• [What to do]: Your output should be the lines from the start of the data through the line containing "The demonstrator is", exactly and nothing more.

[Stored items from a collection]
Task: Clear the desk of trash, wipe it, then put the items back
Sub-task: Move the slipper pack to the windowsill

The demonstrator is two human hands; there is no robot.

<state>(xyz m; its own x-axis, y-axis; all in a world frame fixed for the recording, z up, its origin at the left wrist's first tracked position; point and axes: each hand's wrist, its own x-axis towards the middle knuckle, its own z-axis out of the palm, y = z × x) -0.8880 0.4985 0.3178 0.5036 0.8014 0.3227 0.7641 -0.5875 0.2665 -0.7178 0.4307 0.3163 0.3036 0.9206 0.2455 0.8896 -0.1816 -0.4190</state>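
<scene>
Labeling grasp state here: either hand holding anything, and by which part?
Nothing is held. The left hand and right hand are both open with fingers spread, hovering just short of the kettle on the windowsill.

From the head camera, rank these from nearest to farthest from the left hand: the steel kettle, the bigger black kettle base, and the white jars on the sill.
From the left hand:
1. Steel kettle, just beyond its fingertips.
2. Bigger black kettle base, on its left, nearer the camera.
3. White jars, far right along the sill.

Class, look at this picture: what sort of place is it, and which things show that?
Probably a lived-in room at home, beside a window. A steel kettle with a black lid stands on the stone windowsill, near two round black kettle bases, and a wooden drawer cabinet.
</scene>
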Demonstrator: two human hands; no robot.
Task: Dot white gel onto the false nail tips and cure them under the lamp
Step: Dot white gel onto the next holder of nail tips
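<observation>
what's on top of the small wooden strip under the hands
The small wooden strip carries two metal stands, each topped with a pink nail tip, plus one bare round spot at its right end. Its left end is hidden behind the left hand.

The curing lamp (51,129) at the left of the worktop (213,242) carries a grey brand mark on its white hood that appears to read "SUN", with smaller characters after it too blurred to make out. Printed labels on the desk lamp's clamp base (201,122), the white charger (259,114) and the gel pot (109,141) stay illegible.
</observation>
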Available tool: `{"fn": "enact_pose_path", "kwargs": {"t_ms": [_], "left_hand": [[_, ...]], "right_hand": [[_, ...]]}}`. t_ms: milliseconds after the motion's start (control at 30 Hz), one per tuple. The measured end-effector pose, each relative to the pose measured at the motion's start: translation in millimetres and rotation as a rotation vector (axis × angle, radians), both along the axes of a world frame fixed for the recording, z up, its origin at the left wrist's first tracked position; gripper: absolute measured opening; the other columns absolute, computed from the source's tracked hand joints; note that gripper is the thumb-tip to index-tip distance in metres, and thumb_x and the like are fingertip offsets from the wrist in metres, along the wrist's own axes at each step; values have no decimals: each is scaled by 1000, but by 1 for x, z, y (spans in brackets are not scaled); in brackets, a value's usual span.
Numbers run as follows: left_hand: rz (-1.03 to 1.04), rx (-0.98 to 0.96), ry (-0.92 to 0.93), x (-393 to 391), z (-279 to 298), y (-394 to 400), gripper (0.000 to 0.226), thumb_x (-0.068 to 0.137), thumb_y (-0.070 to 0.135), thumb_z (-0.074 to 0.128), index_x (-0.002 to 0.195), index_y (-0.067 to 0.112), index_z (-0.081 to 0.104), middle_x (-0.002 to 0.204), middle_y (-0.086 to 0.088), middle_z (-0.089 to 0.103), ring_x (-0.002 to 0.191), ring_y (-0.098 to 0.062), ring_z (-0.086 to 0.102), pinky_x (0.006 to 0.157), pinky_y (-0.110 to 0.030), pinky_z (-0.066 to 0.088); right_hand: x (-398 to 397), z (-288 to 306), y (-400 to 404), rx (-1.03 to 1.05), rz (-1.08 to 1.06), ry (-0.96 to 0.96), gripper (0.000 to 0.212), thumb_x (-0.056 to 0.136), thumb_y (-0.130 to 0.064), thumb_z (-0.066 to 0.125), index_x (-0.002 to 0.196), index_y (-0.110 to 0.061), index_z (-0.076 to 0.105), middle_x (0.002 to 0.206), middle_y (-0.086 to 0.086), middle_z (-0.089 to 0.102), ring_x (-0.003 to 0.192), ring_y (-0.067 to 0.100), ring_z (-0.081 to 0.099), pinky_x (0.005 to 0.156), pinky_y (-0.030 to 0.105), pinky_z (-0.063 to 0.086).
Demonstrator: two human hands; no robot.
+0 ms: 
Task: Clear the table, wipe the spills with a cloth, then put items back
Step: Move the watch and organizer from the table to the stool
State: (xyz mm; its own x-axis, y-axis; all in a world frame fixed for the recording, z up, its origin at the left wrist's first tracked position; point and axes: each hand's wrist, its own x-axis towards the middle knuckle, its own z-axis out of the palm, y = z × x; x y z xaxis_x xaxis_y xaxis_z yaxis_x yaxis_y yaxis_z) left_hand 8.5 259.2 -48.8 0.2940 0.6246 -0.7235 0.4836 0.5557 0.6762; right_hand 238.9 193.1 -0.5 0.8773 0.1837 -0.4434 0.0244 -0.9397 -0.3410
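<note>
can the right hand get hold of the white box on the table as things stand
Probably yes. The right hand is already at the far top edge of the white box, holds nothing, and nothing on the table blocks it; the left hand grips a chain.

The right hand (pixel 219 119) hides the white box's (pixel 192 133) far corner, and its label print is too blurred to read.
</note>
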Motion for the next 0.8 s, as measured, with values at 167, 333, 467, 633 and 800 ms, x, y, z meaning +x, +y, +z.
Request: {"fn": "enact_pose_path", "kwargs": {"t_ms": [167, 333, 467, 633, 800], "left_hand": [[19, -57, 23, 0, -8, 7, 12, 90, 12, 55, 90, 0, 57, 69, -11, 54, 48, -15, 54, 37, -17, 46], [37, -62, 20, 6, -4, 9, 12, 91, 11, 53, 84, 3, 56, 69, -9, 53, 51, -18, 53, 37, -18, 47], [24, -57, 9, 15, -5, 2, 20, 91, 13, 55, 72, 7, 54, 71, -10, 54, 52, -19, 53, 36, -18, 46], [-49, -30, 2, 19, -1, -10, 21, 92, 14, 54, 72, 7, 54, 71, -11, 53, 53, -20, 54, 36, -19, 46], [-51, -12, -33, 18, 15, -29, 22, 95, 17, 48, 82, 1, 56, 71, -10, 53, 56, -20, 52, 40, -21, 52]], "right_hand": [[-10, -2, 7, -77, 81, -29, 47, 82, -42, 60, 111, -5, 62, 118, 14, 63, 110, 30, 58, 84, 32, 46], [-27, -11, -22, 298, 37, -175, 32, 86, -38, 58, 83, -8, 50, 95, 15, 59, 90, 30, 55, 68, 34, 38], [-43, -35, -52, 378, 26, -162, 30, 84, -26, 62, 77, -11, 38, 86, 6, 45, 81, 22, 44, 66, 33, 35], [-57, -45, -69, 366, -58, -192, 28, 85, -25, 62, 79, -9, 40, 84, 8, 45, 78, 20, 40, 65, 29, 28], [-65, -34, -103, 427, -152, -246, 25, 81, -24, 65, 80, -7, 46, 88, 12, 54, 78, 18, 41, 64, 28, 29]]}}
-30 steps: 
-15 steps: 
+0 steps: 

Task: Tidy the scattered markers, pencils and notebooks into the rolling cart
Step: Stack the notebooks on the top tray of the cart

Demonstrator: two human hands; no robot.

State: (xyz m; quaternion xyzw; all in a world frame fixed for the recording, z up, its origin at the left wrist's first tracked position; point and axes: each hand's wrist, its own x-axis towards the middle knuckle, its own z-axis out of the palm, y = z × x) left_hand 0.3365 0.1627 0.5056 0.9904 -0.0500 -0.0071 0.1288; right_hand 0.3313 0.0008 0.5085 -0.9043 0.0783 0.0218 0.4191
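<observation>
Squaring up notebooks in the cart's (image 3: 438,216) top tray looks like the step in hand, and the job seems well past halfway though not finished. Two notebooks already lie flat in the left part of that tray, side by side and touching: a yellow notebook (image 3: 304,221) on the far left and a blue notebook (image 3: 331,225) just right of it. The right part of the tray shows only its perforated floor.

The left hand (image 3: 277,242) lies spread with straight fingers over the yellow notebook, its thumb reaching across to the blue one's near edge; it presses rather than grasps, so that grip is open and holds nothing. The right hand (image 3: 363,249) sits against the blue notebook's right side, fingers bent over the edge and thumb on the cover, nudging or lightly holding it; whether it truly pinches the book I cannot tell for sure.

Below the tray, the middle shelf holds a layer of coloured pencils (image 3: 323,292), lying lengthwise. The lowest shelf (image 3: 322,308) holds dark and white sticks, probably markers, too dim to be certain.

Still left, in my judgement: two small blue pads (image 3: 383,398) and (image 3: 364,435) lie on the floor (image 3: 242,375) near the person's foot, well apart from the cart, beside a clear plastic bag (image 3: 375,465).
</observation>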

• [Output for this exercise]:
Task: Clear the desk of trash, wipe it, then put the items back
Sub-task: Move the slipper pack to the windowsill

The demonstrator is two human hands; there is no robot.

There is no additional output for this exercise.